Black electronic music is a subject ripe for that project, the capital E-D-M Electronic Dance Music industry rarely representing its indebtedness to the underground Black (and queer) artists that brought its sounds and technologies into use in the first place. The Black artists who invented techno in de-industrialized Detroit don't see a penny from the monochromatically dressed millions who flock to club in Berlin every year; seldom do the Black and Latinx originators of house and garage who sweat it out at Chicago's Warehouse and New York's Paradise Garage get their due in the commercial applications of their music; no, Madonna didn't invent vogue.

The simulated result is vaguely familiar, but it doesn't move or quite perfectly resemble the spirit of those wellsprings. It's an uncanny valley, but milano. forges through. Moments after busting through the gate on album opener "Thirteen" with a boastful introduction, the rapper/producer affects faux exasperation as they anticipate their own reception in a sanitized scene, rattling off mild-mannered anachronisms that reek of mayonnaise over a strutting bass line: "Goly, gosh, gee whiz" (the second half of the couplet delivers double damage, normalizing milano.'s pronouns while sneaking in a subtle dig at white appropriation of African American Vernacular English: "I wonder who they is"). In the second half of the verse, they're brushing the gawky attention off to the side and levelling with the wannabe plagiarists in the room. "This is some real shit that you can't ignore / You do this for some clout, I do it 'cause I'm bored."

A survey of Black diasporic music, Beyond the Uncanny Valley finds milano. tasked with occupying multiple modes and styles over the course of the record's swift 25 minutes; but as Shapeshyfter established, they come to that challenge with studied ease. With one foot in hardcore and the other in UK jungle, "Pressure" provides a volatile phaser-heavy breakbeat blast ready to put any punk show mosh pit to shame, but "NBHD" slows things down on a track that includes a Casey MQ feature fit for a Burial record. 
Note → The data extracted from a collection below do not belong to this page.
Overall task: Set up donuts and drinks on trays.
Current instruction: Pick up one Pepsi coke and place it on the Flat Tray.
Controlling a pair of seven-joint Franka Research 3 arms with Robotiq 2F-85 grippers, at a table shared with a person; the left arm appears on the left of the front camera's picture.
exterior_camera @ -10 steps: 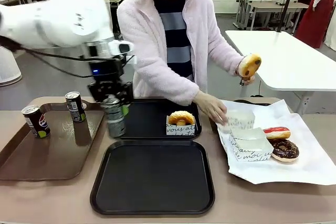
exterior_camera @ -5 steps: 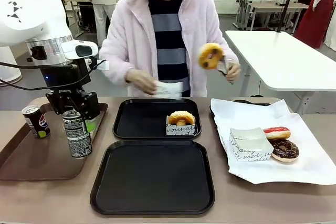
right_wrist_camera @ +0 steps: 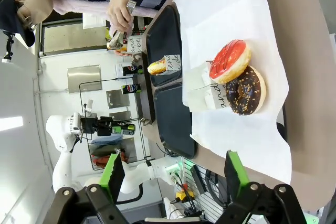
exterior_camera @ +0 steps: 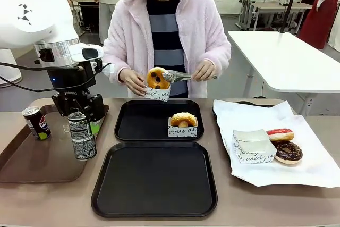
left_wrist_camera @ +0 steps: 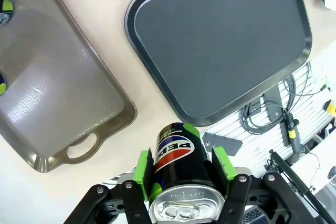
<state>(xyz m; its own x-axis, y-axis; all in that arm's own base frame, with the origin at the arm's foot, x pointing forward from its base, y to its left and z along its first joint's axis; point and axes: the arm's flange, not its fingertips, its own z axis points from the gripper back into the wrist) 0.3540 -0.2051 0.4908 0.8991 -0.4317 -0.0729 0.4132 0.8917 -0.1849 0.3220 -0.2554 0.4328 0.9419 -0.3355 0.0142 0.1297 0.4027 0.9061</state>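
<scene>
My left gripper [exterior_camera: 81, 114] is shut on a dark drink can [exterior_camera: 82, 136], held upright at the right end of the brown tray [exterior_camera: 32, 163]. In the left wrist view the can [left_wrist_camera: 181, 169] sits between the green pads [left_wrist_camera: 140, 174], with the near black tray [left_wrist_camera: 220, 40] beyond it. The near black tray [exterior_camera: 154, 179] is bare. The far tray [exterior_camera: 138, 123] holds a glazed donut [exterior_camera: 183, 120] in a paper holder. The person holds a donut [exterior_camera: 158, 77] in tongs over a paper holder [exterior_camera: 158, 94]. My right gripper [right_wrist_camera: 174, 177] is open above the table.
A logo can [exterior_camera: 36, 123] stands on the brown tray. On white paper [exterior_camera: 308, 168] at the right lie a red iced donut [exterior_camera: 280, 134], a chocolate donut [exterior_camera: 287, 151] and stacked paper holders [exterior_camera: 253, 144]. The person's hands hover over the far tray's back edge.
My left gripper carried the can leftward from beside the far tray to the brown tray's right end. The person swung the tonged donut from the right into the holder in the other hand.
</scene>
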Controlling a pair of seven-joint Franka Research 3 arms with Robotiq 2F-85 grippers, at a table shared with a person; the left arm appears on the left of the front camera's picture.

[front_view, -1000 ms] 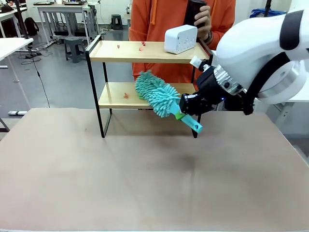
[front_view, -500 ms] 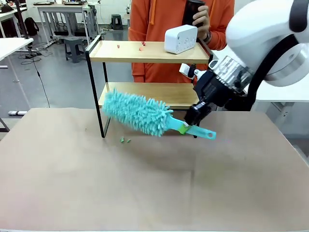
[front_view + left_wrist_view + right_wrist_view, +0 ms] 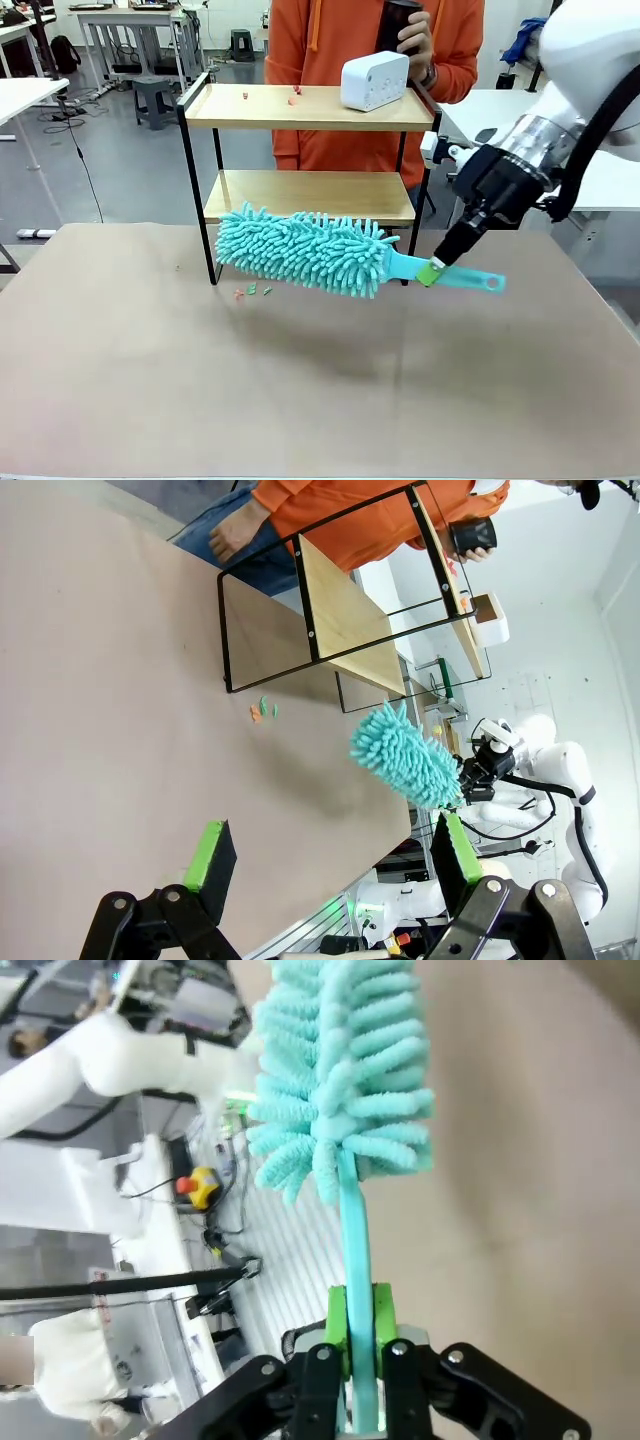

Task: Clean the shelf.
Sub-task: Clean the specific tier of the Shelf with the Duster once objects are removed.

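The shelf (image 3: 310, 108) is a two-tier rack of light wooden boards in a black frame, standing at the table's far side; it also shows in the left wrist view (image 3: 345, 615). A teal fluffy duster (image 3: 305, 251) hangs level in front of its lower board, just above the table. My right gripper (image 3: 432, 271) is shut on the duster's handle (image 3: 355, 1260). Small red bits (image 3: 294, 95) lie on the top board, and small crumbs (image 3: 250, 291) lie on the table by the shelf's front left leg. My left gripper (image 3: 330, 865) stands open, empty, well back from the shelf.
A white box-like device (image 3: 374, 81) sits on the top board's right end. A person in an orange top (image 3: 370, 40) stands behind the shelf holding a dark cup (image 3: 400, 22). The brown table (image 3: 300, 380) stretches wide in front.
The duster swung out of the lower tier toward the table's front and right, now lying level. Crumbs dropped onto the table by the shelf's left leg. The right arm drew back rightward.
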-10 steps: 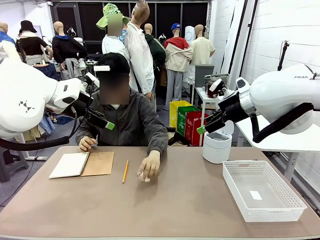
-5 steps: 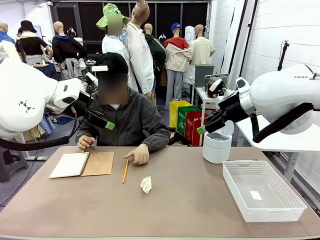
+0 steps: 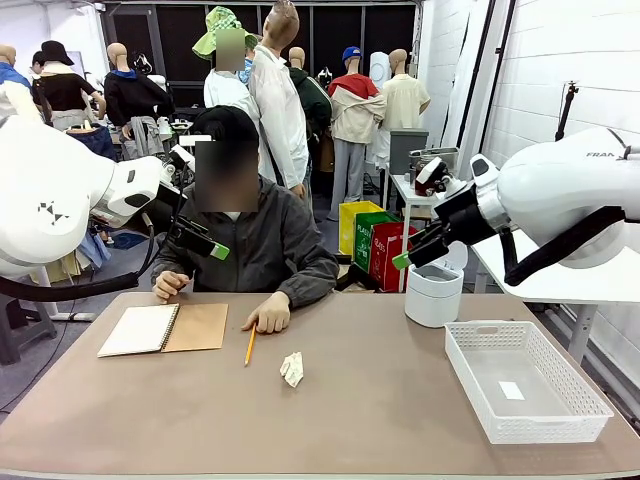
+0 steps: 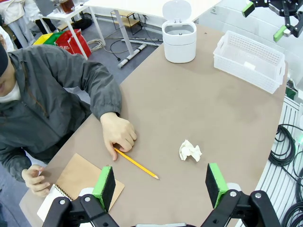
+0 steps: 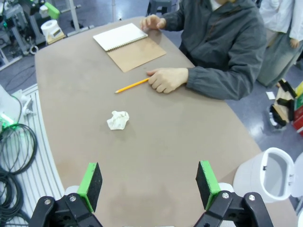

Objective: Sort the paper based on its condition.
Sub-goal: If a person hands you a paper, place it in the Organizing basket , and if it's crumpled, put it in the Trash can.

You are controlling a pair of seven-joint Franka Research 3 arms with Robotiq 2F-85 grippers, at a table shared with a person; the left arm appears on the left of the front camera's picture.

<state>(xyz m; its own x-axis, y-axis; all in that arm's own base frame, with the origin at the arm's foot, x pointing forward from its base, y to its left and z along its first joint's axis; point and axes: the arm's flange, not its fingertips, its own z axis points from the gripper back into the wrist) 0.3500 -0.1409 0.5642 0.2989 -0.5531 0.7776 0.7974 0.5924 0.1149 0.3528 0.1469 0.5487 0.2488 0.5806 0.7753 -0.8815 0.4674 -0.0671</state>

While the former reunites punk and its mosh pits with their estranged roots in Black rock music and reggae, the latter offers a sedate lens through which to examine the working-class monotony that Kiki ballroom culture offers an escape from, while brilliantly adapting the scene's vocabulary for the staging of a workplace tiff. milano.'s curled lip, tell-it-like-it-is delivery is mechanical but masterful all at once, also functioning like a summary argument for the album itself: "I'm like new bitch, who dis? I keep working, you quit / I keep serving, you dip / I'm the topping, cool whip."